Every operation is very slow

Hi,

i'm using DO 10.5.2.3 (64Bit) on a Windows 7 (64Bit) Box. Don't really know whether the problem started after i got Win 7 on my box, or after i started using DO 10. however, once opus has been running for a couple of minutes it starts to become very slow in response. it doesn't matter what operation i'm trying to execute (typing on my keyboard to jump to a directory, navigation with the mouse, trying to open a context menu, opening preferences, ...) it becomes slower and slower the longer it is running and was not active. as soon as i start actively using certain operations, these become normal in response after a while, however the operations i don't use are still very slow on the first usage.

i have also Trend Micro Officescan running.

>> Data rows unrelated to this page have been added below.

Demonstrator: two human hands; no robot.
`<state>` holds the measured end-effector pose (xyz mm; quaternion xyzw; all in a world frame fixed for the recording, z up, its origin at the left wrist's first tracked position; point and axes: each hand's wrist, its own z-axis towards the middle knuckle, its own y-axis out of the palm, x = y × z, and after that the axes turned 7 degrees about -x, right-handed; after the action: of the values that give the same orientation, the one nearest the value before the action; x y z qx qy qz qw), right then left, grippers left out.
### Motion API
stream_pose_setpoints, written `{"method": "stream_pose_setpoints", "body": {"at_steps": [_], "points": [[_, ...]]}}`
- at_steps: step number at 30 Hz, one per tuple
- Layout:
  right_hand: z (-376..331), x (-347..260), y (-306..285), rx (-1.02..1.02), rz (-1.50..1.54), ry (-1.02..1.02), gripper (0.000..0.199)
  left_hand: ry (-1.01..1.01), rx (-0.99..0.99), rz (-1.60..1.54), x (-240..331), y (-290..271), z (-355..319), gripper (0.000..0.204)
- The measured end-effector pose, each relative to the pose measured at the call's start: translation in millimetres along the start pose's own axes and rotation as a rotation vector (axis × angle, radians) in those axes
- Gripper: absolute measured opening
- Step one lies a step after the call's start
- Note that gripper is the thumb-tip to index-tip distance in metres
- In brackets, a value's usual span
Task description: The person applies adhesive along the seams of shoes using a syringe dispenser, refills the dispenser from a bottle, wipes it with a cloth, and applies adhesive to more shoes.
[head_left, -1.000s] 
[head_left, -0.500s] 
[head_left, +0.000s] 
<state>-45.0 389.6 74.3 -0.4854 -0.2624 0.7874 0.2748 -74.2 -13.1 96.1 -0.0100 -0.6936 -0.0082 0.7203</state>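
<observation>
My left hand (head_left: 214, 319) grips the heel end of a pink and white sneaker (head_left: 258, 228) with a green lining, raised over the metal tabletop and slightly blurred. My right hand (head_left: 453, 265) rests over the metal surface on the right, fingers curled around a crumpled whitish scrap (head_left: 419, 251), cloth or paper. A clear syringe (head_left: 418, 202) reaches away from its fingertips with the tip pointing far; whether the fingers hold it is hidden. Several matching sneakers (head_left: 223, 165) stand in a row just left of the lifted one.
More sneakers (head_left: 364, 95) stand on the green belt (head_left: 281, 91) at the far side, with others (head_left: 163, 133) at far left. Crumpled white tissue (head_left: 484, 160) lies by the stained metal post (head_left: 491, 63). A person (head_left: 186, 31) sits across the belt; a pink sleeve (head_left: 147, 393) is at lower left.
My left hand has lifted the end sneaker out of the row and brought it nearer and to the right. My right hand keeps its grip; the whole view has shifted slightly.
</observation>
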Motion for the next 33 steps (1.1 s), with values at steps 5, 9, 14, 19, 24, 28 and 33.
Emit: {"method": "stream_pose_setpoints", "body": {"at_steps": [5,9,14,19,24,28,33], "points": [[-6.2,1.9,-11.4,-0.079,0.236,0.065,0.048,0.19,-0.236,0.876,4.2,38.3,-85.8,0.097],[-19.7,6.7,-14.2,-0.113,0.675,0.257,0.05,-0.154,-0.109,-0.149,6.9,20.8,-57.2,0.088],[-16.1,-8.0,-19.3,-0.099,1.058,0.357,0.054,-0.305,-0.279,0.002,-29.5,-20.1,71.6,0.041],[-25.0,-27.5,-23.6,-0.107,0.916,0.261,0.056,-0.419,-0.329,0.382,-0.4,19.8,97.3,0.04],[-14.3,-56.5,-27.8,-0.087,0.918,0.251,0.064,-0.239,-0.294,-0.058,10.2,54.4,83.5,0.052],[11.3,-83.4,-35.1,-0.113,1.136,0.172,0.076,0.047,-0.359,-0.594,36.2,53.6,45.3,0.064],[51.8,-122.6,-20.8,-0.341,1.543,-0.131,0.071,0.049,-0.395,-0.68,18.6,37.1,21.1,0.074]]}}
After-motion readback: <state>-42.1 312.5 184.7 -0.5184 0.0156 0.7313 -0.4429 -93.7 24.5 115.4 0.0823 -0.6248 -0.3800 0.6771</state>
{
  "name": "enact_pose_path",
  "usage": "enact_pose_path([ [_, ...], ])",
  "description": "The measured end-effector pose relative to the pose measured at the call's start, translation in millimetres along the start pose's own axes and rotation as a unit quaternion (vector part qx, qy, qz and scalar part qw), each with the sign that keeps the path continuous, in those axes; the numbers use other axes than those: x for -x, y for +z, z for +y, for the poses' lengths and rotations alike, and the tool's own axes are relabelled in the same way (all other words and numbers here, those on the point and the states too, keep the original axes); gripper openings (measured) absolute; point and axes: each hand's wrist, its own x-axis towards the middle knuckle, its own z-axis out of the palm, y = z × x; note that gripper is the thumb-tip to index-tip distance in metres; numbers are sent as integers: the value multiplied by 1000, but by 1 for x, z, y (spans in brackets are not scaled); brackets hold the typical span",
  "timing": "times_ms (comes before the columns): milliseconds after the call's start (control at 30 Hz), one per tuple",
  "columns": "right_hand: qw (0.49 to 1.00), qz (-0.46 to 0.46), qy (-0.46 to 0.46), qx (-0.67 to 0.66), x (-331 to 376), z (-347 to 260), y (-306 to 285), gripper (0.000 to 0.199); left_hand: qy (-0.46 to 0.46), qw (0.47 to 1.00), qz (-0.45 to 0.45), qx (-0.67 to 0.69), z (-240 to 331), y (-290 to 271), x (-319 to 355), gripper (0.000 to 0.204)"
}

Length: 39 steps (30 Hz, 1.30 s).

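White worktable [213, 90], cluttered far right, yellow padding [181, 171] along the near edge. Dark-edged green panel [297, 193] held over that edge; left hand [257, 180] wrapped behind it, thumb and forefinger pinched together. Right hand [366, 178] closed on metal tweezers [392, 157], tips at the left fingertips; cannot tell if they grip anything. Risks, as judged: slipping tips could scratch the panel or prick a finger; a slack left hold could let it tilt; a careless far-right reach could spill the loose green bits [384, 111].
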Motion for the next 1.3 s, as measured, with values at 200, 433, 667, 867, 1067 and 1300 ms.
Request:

Can't turn it off, as it is a corporate PC.

kind regards

Is Task Manager showing high CPU or RAM usage?

If you can run Resource Monitor (it may require admin rights), that will also show if there's high disk or network use, and which process it's affiliated with.

(Those are both built into Windows.)

If you can install and run Process Monitor, that may shine even more light on what's going on, as it can show which files are being accessed and that may point to a particular operation or component.

i managed to install processmonitor. i'd suggest i'll record all the events that are associated with dopus(rt) and pm you the file, in order to keep the entries confidential.

Sure, if you do that I'll take a look.

Thanks for the log file.

It doesn't show Opus doing that much at all for the ~15 minutes it covers. There are a couple of sections where Opus is refreshing the icons and other details of some folders to do with ColdFusion but I don't think the activity goes on long enough for it to be the cause of what you describe.

(If you want to test that theory anyway, set Preferences / Miscellaneous / Advanced: no_external_change_notify = True and see if the problem remains. You'll want to set it back to False afterwards, since it stops Opus responding to changes made to files and folders.)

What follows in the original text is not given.